La voz de Herga retumbó en la mente de Ereda: —¡Vete ya, y para siempre!—, —¡Vete, o acabaré con nosotras dos!—
—¿Y cómo piensas hacerlo?— se burló Ereda, preparándose para otro golpe.
—¡Detente, bastarda!— la voz de Herga sonó más decidida que nunca. —¡Detente, o nos condenaremos juntas al infierno del que nunca debimos salir!—.
Paralizada, Ereda no podía creer lo que sus oídos captaban. Intentó una vez más alzar el látigo, pero su mano se resistía, como si se negara a seguir sus órdenes. Herga, en una lucha interna por retomar el control, observó con horror cómo la sangre de Xialing brotaba de las heridas en sus brazos. La culpa, el dolor y la tristeza inundaron el espíritu de Herga, recordando la promesa que le había hecho a Xialing en aquella oscura noche en el Salón del Trono del Vicario: —Estarás a salvo, el Cielo no te reclamará esta noche, ni ninguna otra mientras yo esté contigo—. La desesperación por la posibilidad de romper esa promesa impulsó a Herga a recuperar el control total de su ser. Esta vez, no habría perdón para Ereda por atentar contra lo que más amaba Herga.
Un dolor punzante, como un cuchillo diminuto, se hundió en el interior de Herga mientras expulsaba a Ereda, borrando cada pensamiento y acción de su conciencia compartida. Agotada por el esfuerzo, Herga se desplomó en la sala de ámbar, mientras Akina escapaba hacia la libertad, sin que nadie la detuviera.
Xialing, con sus heridas aún abiertas, permaneció junto a mǔqīn. Al abrirse los ojos celestes de Herga, Xialing sintió un temor profundo por descubrir quién habría emergido victoriosa de la batalla interna.
—Xialing, hermosa, lamento haberte lastimado— murmuró Herga, finalmente en control de su cuerpo.
—¡Mǔqīn! ¡Qué alegría verte de nuevo!— exclamó Xialing, abrazando a Herga con todas sus fuerzas, temerosa de perderla de nuevo si la soltaba.
—Mi querida niña, te causé dolor, rompí mi promesa, ¿y aún así te alegras de verme?— la voz de Herga estaba teñida de un dolor profundo.
—Siempre me alegraré de tenerte a mi lado— respondió Xialing, ayudando a mǔqīn a ponerse de pie, mientras unas lágrimas de felicidad brillaban en sus ojos. —Sé que no fuiste tú, tú siempre me has protegido—.
El calor del cuerpo de Xialing, pegado al de Herga, intensificaba la culpa que esta última sentía.
—Xialing, ambas sabemos que fue mi culpa— admitió Herga. —Debería haber escuchado cuando me advertiste sobre la creciente violencia e insensibilidad de Ereda—.
—Pero se ha ido, ¿verdad?— preguntó Xialing, invadida por la duda.
—Así es.
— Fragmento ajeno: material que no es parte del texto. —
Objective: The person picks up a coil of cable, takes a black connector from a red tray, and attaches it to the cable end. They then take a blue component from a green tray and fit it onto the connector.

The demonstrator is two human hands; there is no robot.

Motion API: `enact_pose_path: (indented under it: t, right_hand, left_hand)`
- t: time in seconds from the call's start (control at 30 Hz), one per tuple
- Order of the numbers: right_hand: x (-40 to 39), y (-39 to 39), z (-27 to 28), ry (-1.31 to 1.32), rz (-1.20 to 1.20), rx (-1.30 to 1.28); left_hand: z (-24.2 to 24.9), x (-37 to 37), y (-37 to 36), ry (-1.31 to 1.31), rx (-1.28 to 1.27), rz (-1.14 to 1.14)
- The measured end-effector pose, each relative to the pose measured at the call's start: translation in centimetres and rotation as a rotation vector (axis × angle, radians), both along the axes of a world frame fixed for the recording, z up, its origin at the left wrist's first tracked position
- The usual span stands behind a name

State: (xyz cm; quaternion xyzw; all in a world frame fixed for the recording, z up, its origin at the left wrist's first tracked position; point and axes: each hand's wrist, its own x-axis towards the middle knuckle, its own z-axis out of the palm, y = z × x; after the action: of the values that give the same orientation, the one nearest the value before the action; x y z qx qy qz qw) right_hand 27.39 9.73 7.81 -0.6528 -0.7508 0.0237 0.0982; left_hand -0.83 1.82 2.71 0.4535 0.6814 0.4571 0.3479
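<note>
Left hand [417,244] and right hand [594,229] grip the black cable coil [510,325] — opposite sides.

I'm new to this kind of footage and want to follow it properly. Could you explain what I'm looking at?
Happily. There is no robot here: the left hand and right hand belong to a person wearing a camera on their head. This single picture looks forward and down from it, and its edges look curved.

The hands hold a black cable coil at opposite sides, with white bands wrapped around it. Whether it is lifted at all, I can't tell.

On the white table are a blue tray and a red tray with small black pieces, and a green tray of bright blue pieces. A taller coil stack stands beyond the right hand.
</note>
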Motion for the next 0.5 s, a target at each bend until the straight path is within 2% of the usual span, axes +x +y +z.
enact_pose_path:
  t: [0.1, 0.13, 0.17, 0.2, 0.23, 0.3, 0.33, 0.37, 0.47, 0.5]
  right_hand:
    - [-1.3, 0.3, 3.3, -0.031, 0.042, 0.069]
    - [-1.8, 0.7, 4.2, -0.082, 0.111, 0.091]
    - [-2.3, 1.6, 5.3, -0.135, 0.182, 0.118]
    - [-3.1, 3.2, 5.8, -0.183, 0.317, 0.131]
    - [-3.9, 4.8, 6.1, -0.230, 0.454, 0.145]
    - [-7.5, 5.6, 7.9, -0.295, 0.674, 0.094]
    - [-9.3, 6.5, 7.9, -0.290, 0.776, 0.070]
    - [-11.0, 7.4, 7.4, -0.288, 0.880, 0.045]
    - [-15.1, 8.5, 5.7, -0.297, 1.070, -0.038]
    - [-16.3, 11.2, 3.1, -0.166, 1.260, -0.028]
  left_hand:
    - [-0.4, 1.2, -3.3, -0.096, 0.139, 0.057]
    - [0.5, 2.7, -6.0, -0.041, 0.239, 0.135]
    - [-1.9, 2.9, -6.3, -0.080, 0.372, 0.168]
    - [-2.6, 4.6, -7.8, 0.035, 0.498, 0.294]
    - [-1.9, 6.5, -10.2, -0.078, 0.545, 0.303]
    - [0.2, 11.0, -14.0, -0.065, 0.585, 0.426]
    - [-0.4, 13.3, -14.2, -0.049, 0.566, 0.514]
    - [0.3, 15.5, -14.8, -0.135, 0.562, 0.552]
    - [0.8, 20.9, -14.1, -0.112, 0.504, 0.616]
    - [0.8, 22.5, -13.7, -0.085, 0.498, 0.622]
Atravesé sus recuerdos y los borré de mi mente— confesó Herga en un susurro, casi al oído de Xialing. —Me preocupa lo que Ereda pudo haber planeado o dejado en marcha en mi nombre. Confío en que, con tu ayuda, podremos enfrentar cualquier cosa que surja—.
Un último abrazo de Xialing, sellado con un beso en la mejilla de Herga, era una promesa implícita de apoyo incondicional.
—Aún no puedo creer lo que fui capaz de hacer— dijo Herga, acariciando las heridas frescas en los brazos y costados de Xialing. El dolor de sentir aquellas marcas, rompía completamente su corazón, en especial cuando ayer, había deseado ya no lastimar más a Xialing. El saberse alguien tan peligrosa, marcó duro una herida interna que desde entonces, nunca se cerró en Herga.
—Sanarán— afirmó Xialing con convicción. —Contigo, sé que sanarán para siempre—.